The event handler can subscribe and handle events in Lime CRM. It is possible to publish events from any service.

Lime Object Events

Events are published for the following lime object lifecycle events;

  • new
  • update
  • delete
  • restore

They are published to routing keys of the following format: core.lime.[limetype].[event].v1

Examples:

  • core.limeobject.# matches all events for all kinds of lime objects
  • core.limeobject.*.new.v1 matches new events for any kind of lime object
  • core.limeobject.person.# matches any event related to Person lime objects
  • core.limeobject.deal.update.v1 only matches events published when Deals are updated

More information about topic routing with RabbitMQ can be found here: https://www.rabbitmq.com/tutorials/tutorial-five-python

Configuration

Connection to RabbitMQ can be configured as described here.

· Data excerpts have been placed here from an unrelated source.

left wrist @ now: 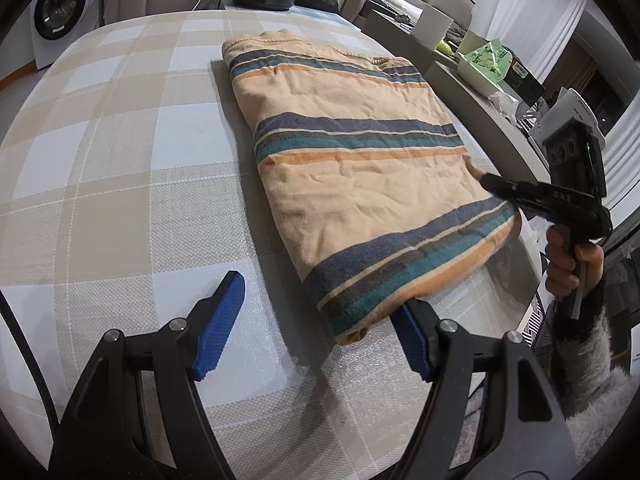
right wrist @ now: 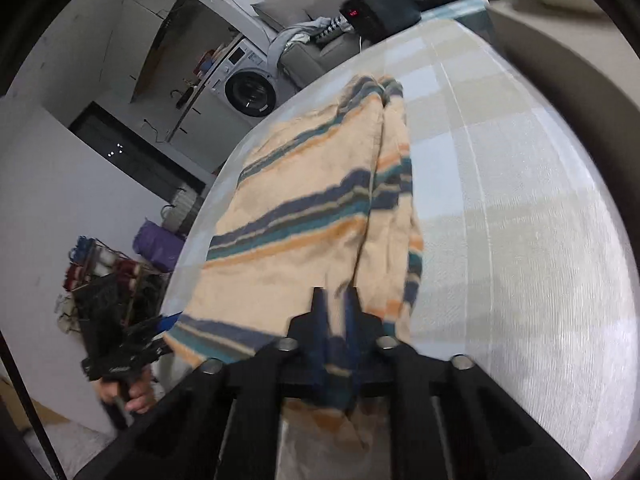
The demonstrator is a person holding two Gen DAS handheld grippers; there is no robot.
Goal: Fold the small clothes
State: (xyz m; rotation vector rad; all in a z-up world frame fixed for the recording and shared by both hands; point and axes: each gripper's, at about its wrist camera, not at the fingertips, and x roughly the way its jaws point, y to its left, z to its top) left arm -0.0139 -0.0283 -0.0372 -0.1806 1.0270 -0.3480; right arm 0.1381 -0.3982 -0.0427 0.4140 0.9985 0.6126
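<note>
Folded striped garment (left wrist: 352, 168) on checked table (left wrist: 120, 160); left hand-held gripper (left wrist: 316, 320) spread; right hand-held gripper (right wrist: 335, 312) pinching garment edge.

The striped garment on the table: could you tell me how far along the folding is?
Done: the striped garment already lies doubled in a rough rectangle on the checked table. In hand: the right gripper is shut on its edge, while the left gripper is open at the near corner. Left: probably another fold and tidying.
</note>
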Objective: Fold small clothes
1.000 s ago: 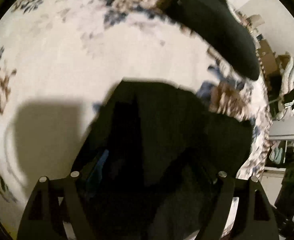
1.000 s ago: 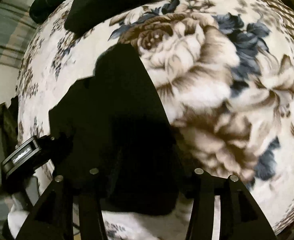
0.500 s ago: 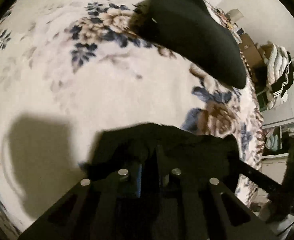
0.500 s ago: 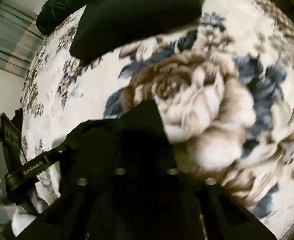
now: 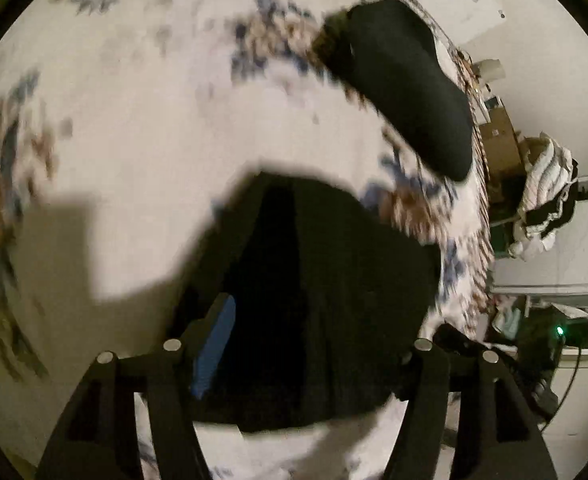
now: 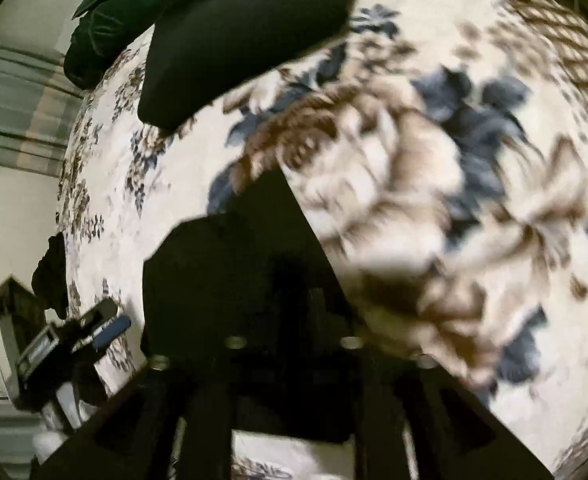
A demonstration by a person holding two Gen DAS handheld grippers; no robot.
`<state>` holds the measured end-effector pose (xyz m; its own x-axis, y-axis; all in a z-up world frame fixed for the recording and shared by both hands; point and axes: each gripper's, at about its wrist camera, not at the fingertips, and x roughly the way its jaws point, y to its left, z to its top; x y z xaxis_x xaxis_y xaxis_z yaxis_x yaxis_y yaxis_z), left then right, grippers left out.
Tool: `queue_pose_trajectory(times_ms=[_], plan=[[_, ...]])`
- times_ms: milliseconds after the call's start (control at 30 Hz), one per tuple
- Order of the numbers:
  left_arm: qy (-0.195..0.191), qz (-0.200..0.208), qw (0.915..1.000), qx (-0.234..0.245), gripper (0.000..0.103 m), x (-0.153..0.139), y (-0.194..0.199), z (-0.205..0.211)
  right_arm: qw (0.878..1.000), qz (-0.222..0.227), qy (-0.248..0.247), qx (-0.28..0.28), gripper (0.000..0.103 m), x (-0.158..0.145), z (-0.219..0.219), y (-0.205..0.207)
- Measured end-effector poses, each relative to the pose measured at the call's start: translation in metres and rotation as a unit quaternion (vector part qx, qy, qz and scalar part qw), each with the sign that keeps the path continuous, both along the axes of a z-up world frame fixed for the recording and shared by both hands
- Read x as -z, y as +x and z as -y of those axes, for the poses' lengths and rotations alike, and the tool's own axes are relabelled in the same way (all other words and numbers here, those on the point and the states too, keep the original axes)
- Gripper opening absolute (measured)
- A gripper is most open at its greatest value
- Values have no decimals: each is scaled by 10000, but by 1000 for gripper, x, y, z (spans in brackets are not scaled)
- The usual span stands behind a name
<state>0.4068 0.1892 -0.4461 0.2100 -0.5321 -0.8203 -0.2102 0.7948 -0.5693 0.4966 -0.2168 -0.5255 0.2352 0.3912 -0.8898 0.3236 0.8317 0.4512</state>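
Note:
A small black garment (image 5: 334,280) lies flat on the floral blanket (image 5: 133,120), just ahead of both grippers. My left gripper (image 5: 314,340) hovers over its near edge. Its jaws are opening wide, and the blue pad of its left finger (image 5: 213,340) shows bare, with cloth below the gap and not pinched. In the right wrist view the same garment (image 6: 233,272) fills the lower middle. My right gripper (image 6: 294,320) is over it, its jaws parted a little and opening. Its dark fingertips are hard to tell from the cloth. The left gripper (image 6: 73,344) shows at the blanket's left edge.
A folded black piece (image 5: 406,80) (image 6: 245,32) lies farther back on the blanket, with a dark green cloth (image 6: 125,12) behind it. Past the blanket's fringed right edge stand cardboard boxes (image 5: 498,140) and a heap of striped clothes (image 5: 546,200).
Both grippers shut low on the black garment's near edge half a second ago. Both have since parted again and drawn back up, and the garment lies spread flat again.

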Motion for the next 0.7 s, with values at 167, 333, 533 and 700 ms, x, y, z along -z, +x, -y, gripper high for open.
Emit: queue_pose_trajectory(times_ms=[167,333,533,700], plan=[[276,-148,9986,427,55,29,-28,44,9990,-442,69,-89,38,25,-4,-36],[449,234,9978,433,17,30,-31,42,9975,-625,339,-20,18,49,-14,-58],[533,300,9979,234,17,25,-24,12,9972,-225,686,-189,10,22,-31,-72],[542,136,9979,325,17,31,-17,-2,9954,-430,710,-477,10,27,-48,-76]])
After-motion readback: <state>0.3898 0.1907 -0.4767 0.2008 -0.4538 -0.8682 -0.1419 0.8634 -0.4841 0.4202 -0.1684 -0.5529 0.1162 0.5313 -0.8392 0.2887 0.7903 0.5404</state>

Configuration of the service is set as:

event_handler: 
    prefetch_count: 1 # Default prefetch count for event handlers

Number of Workers

The event handler service can run multiple workers, each targeting a specific set of queues. Workers let you isolate event handlers and applications, so one group of tasks doesn’t block others.

Any event handlers not assigned to a named worker will run in the default worker.

Example problem

Events processed by the web client are delayed because the service is waiting for responses from webhooks.

Solution

Run the lime-webhooks queues in a dedicated worker. This prevents slow webhook processing from blocking the lime_webclient queues.

Example configuration

event_handler:
  prefetch_count: 1 # Default prefetch count for event handlers
  workers:
    webhooks:
      queue_prefix: lime-webhooks   # Run webhook queues in a separate worker
    webclient:
      queue_prefix: lime_webclient  # Run webclient queues in a separate worker
      prefetch_count: 1000          # Webclient events are frequent & fast
    solution:
      queue_prefix: solution        # Run solution queues in a separate worker
    default:
      prefetch_count: 100           # Default prefetch count for all others

Prefetch count guidelines

prefetch_count controls how many messages a worker can fetch from a queue before acknowledging them.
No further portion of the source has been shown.